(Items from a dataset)

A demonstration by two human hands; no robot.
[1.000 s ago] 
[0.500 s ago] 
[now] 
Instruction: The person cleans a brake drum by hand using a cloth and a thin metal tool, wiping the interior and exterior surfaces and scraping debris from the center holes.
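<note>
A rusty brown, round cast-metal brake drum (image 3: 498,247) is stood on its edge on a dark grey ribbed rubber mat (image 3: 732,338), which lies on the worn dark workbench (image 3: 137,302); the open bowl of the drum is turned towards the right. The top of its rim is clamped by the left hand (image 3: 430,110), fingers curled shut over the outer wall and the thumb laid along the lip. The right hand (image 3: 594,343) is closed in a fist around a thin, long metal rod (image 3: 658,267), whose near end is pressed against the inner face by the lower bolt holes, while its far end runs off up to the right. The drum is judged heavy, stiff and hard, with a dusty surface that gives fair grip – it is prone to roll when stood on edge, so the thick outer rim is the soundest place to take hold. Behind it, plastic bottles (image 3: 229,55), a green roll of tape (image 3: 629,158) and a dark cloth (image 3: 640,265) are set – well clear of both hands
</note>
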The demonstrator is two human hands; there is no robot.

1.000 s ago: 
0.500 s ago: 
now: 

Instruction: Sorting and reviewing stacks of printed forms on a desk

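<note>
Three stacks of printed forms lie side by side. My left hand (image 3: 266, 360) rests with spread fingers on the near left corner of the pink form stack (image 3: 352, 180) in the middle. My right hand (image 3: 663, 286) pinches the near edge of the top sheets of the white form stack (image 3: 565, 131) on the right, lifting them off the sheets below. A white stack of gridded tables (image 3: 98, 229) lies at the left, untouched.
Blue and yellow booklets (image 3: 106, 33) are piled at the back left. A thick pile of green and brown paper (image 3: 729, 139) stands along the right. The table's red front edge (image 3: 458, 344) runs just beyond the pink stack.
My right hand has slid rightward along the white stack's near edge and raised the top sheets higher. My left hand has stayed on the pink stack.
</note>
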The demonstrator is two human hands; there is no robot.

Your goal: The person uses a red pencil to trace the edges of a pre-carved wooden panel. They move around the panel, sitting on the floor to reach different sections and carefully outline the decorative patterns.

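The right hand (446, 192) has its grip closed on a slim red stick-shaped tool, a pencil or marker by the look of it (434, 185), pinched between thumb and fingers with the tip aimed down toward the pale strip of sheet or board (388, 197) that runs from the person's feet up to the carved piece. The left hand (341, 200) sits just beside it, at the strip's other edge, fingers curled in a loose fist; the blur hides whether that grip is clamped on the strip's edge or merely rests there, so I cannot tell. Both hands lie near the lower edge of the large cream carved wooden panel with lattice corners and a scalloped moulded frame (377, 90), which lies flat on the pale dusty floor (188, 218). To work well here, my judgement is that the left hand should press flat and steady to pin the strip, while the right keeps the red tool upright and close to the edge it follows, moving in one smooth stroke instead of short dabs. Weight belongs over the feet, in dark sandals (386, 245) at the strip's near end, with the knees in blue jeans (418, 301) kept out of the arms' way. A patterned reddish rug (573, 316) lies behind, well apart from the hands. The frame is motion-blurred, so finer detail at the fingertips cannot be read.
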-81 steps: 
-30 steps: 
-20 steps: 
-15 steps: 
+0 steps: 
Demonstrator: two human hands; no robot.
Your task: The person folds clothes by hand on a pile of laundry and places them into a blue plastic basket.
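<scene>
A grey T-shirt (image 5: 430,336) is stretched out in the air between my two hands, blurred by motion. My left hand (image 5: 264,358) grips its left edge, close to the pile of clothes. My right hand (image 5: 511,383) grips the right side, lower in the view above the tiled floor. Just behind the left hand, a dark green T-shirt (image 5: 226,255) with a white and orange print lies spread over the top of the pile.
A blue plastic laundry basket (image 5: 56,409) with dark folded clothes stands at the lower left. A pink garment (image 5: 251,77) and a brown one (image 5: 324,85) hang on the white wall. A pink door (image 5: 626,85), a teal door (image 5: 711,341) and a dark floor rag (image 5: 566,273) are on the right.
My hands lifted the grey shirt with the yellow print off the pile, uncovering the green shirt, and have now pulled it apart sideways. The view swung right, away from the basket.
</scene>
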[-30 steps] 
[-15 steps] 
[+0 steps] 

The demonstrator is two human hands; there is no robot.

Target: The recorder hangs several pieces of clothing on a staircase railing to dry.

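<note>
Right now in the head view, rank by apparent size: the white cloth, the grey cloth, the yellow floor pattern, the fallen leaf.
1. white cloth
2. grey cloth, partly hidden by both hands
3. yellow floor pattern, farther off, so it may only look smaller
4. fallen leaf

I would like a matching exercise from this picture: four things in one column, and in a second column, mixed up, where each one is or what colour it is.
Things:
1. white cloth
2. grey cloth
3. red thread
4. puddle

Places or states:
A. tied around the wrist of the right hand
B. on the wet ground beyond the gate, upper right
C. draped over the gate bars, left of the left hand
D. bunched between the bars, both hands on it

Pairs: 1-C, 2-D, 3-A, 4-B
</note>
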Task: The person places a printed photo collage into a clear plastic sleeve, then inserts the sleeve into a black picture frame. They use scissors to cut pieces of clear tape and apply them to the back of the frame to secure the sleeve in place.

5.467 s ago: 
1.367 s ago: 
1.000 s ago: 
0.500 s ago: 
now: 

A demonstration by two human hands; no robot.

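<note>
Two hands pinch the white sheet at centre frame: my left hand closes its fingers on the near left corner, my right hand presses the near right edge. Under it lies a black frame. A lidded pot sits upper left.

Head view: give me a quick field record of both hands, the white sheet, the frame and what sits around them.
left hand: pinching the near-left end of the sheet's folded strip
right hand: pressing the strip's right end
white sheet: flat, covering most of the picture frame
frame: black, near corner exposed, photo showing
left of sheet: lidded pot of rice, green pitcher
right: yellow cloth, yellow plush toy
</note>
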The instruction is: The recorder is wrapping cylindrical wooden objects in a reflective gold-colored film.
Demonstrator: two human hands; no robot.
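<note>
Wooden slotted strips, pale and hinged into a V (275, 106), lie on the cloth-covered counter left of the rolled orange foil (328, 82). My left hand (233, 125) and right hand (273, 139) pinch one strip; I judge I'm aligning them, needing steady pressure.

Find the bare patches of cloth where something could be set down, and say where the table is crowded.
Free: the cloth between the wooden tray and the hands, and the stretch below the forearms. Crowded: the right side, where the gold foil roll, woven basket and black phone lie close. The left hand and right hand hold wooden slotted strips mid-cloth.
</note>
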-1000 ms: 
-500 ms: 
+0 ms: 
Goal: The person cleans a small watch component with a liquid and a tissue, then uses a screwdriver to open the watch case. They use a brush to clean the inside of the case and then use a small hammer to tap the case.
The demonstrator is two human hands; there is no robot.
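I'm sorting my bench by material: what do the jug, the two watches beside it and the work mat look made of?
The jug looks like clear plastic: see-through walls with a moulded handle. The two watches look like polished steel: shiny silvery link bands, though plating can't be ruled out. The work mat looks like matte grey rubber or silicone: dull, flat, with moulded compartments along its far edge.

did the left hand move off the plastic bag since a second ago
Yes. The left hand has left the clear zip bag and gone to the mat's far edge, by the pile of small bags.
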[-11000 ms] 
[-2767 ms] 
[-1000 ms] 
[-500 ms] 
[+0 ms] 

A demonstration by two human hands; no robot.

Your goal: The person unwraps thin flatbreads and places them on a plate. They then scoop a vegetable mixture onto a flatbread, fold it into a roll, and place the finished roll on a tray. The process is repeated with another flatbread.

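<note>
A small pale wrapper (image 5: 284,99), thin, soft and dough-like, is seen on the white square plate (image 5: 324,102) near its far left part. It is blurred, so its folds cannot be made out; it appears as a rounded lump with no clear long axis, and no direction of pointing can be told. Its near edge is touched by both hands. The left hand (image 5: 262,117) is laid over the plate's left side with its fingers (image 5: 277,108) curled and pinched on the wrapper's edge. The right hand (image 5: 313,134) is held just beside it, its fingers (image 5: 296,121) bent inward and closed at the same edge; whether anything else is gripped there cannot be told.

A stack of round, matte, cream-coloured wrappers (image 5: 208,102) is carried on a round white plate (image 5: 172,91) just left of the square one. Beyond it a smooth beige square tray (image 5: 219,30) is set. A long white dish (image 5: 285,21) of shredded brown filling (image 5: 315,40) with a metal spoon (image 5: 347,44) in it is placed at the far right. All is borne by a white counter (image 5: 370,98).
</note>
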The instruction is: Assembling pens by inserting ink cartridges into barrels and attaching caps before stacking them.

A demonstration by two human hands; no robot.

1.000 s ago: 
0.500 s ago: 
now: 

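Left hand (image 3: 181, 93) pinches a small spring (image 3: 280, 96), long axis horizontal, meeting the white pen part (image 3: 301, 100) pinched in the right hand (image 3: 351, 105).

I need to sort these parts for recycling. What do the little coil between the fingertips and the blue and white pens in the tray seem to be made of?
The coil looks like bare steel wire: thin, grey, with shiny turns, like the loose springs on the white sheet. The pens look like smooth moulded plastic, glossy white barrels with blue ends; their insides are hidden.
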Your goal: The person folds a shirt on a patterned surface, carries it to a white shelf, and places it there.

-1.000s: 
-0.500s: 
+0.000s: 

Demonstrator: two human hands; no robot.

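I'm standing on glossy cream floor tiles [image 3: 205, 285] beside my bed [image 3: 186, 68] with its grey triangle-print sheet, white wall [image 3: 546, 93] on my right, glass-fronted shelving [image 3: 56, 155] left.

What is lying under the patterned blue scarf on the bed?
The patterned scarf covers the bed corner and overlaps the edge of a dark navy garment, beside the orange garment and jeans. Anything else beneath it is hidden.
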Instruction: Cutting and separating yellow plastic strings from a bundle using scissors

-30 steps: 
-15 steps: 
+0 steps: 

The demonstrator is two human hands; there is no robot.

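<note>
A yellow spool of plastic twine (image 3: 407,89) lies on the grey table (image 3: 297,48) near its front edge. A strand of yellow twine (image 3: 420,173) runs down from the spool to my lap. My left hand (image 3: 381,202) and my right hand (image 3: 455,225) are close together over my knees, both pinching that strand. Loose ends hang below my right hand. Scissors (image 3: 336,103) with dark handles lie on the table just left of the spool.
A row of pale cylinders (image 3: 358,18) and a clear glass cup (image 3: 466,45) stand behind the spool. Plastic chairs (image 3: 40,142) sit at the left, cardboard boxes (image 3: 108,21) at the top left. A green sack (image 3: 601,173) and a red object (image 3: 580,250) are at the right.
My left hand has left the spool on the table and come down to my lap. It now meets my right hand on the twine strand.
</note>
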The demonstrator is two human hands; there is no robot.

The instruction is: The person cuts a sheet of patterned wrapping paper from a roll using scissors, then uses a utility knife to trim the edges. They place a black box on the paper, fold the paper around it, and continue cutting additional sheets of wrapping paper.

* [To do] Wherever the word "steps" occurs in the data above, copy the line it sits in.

* [Answer space]
-81 steps: 
-30 steps: 
-20 steps: 
-15 steps: 
+0 steps: 
[-30 steps] 
[-15 steps] 
[+0 steps] 
-30 steps: 
-15 steps: 
+0 steps: 

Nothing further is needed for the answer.